GILLETTE — Months into Wyoming’s COVID-19 vaccine rollout, Campbell County lags behind all other counties in the state with its percentage of population fully vaccinated, according to the Wyoming Department of Health.
But despite the lower numbers, Campbell County Public Health Executive Director Jane Glaser said the county’s rollout has improved since its low uptake rates in the early days of vaccination.
As of April 5, the Wyoming Department of Health reported that 9.67 percent of Campbell County’s population has been fully vaccinated for COVID-19.
The county with the next lowest percentage of fully vaccinated people is Crook County, where 11.81 percent of its population has had two shots or the single-shot Johnson & Johnson vaccine.
Teton County leads the way with 30.21 percent of its population fully vaccinated, with Albany, Fremont, Hot Springs, Park and Sheridan counties all with more than 20-percent fully vaccinated, according to the Wyoming Department of Health.
Besides lagging in the overall percentage vaccinated, Campbell County has received less vaccine than other comparable counties.
Despite having Wyoming’s third-highest population, Campbell County has received the ninth-most vaccines in the state.
“I honestly am not sure,” Glaser said about why Campbell County is getting less vaccine than others. “We actually were rolling ours out faster than other counties. We went through the tiers faster than other places. It also could be that we have a larger population than some of the other ones and other counties had a better uptake in the beginning than we did.”
There are an estimated 46,341 people in Campbell County, based on the U.S. Census Bureau’s 2019 population estimates. Of those, 33,783, or 72.9 percent, are older than 18.
On March 31, Gov. Mark Gordon announced the COVID-19 vaccine is available to anyone in the state age 16 and older.
It is unclear how many of the remaining 12,558 people in Campbell County under 18 are 16 and older, making them vaccine eligible.
The 9,490 first doses and single-dose vaccines received as of April 5 is enough to inoculate about 28 percent of Campbell County’s adult population. The 7,051 shots given cover about 21 percent of that eligible population.
Not included in the state Department of Health’s county-specific vaccine counts is the number of doses sent to pharmacies through the Federal Retail Pharmacy Program.
In Gillette, the Walgreens, Walmart and Smith’s pharmacies offer appointments for the vaccine.
Through its weekly vaccine clinics, Campbell County Public Health is able to give 250 to 300 shots a day three days a week.
With the clinics running smoothly and multiple locations for people to schedule appointments, Glaser said she is not concerned about the relatively low vaccine supply in Campbell County.
“I think for right now, because there’s a number of entities giving it, I don’t think it’s an issue of not having enough supply,” she said. “I think that we have plenty of supply. It’s more that we need to make sure that the people still are going to come and get it.”
When Public Health switched to in-house clinics a couple of months ago, the organization had appointments booked two to three weeks in advance. Now, appointment slots are still filling up, but the waiting list is closer to a week out, Glaser said, signaling a slight decrease in demand.
There is no fixed percentage goal that the county is striving to have vaccinated.
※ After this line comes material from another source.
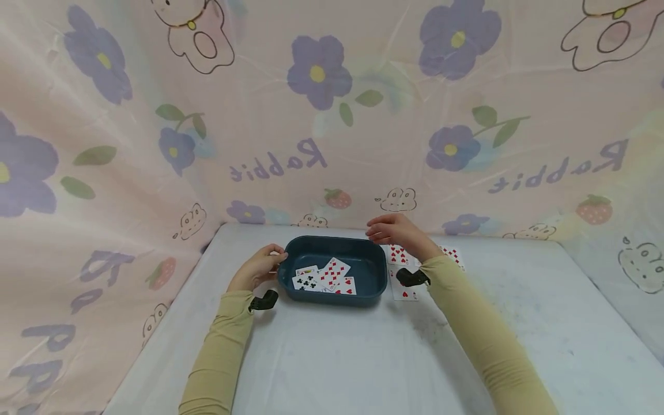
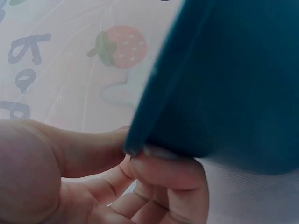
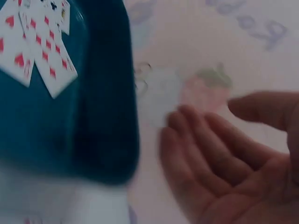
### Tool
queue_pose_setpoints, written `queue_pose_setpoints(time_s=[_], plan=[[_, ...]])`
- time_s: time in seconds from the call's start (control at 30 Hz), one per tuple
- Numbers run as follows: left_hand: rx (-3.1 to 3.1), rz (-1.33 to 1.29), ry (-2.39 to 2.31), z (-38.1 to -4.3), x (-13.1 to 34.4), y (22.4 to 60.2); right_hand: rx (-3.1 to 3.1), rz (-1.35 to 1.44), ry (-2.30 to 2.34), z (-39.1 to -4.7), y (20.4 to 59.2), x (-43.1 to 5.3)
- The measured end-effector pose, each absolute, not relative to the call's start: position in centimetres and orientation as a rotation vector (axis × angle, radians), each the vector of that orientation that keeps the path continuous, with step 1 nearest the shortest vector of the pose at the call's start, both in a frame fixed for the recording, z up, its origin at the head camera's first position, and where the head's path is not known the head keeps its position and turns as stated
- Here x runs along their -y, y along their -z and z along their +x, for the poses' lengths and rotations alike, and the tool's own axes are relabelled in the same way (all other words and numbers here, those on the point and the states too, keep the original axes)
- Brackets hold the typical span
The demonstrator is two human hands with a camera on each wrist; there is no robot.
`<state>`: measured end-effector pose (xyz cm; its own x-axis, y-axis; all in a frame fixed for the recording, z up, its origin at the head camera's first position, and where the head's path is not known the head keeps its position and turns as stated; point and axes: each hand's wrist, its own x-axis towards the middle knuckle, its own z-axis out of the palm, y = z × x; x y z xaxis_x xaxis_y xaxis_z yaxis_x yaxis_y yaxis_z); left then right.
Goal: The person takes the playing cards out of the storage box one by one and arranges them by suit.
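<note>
A dark teal rectangular tray [image 1: 370, 274] sits on the table with several playing cards [image 1: 334, 272] lying face up toward its left side. My left hand [image 1: 255, 270] pinches the tray's left rim; in the left wrist view the thumb [image 2: 96, 151] lies on one side and curled fingers on the other. Beside the tray's back right corner, my right hand [image 1: 398, 231] hovers with relaxed fingers and holds nothing. The right wrist view shows its palm [image 3: 233, 186] apart from the tray wall.
More face-up cards lie right of the tray, including a heart card [image 1: 397, 255] and another [image 1: 407, 293] nearer me, partly hidden by the right wrist's black strap piece [image 1: 412, 278]. A patterned curtain [image 1: 332, 167] rises behind the white table [image 1: 321, 357].
</note>
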<state>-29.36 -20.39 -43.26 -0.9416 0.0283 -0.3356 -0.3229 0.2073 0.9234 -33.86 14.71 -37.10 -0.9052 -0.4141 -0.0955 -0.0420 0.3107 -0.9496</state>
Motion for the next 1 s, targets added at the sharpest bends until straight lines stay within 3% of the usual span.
queue_pose_setpoints(time_s=[0.37, 1.0], plan=[[-2.223, -0.292, -1.793, -29.1, 20.1, 43.2, -2.207, -0.279, 1.29, -34.8, 39.9, -8.7], [-2.23, -0.288, -1.8, -29.2, 20.3, 43.6, -2.171, -0.15, 1.209, -34.8, 42.0, -6.2]])
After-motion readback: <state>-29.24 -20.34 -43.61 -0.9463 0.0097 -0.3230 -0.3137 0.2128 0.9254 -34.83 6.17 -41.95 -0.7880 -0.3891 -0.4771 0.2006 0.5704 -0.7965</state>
Glaser said that developing herd immunity is not so straightforward. That said, the county, like the rest of the country, still has a long way to go.
“I think we always have room for improvement,” Glaser said. “We still have a lot of community left that it would be good to get vaccinated. But I do think we are making progress.”
As variants of COVID-19 have become more prevalent in parts of the country, Wyoming and Campbell County have seen an increase as well.
This past week, the Wyoming Department of Health said that multiple COVID-19 “variants of concern” have been identified in Wyoming since November.
The 40 or more cases of B.1.1.7., better known as the U.K. variant, found in the state make it the most common variant, followed by more than 40 combined cases of two variants believed to have originated in California, B.1.427 and B.1.429.
There has been one case of the South African variant, B.1.351., found in Wyoming so far.
The Wyoming Public Health Laboratory identified the variants through genetic sequencing of a large number of positive COVID-19 samples taken in the state since November.
Public Health announced finding the first case of the U.K. variant in Campbell County in February.
Since then, three instances of the California variants have been identified in the county, all in March, Glaser said, adding that the three cases do not appear to be connected.
“The problem is that it takes a while to get the variant results back,” she said. “In all of these situations, the positive person was already out of quarantine and done everything they were supposed to have done.”
Going forward, Glaser expects Public Health to continue its vaccine rollout. But how far into the future COVID-19 shots will continue being administered isn’t likely to be known soon.
“I think we’ll probably always have the need to vaccinate against COVID-19 the way we have the need to vaccinate against any communicable disease,” she said. “It will depend on how prevalent it is in the community.”